Task goal – State how many lines in the listing below contain the word "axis", and write nothing else.
══════
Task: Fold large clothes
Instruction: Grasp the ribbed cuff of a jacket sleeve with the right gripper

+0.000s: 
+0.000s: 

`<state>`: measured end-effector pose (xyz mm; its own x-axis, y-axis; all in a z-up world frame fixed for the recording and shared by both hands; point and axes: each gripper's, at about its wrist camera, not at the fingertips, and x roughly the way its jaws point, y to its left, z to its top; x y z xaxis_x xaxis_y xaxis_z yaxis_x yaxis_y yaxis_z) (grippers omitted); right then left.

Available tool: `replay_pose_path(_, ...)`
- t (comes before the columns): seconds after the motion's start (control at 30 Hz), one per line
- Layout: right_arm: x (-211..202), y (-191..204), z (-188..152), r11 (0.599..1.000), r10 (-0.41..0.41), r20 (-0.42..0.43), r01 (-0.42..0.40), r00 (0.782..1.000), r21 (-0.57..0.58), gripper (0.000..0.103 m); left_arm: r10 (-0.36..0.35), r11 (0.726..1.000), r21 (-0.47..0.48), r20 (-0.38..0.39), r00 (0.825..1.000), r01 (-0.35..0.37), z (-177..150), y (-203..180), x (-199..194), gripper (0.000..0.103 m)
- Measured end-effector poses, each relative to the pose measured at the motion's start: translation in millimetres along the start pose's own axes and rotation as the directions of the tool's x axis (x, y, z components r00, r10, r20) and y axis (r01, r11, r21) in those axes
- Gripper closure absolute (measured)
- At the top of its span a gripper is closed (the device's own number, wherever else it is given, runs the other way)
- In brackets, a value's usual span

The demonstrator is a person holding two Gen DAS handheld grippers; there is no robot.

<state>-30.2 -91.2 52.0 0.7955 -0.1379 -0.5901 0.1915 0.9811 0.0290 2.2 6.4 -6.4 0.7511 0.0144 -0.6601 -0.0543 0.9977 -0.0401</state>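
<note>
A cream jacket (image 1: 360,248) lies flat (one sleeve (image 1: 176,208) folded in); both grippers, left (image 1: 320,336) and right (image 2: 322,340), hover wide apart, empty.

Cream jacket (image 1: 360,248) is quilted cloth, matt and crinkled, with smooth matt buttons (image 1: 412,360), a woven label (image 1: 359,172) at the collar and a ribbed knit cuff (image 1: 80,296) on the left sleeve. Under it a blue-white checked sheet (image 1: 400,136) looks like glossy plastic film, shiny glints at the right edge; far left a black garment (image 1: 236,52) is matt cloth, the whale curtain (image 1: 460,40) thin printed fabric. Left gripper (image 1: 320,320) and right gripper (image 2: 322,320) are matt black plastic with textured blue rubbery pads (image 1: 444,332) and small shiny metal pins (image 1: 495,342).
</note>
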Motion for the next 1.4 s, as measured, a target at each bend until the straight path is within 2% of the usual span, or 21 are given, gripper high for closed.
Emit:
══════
Reply to the exercise – 2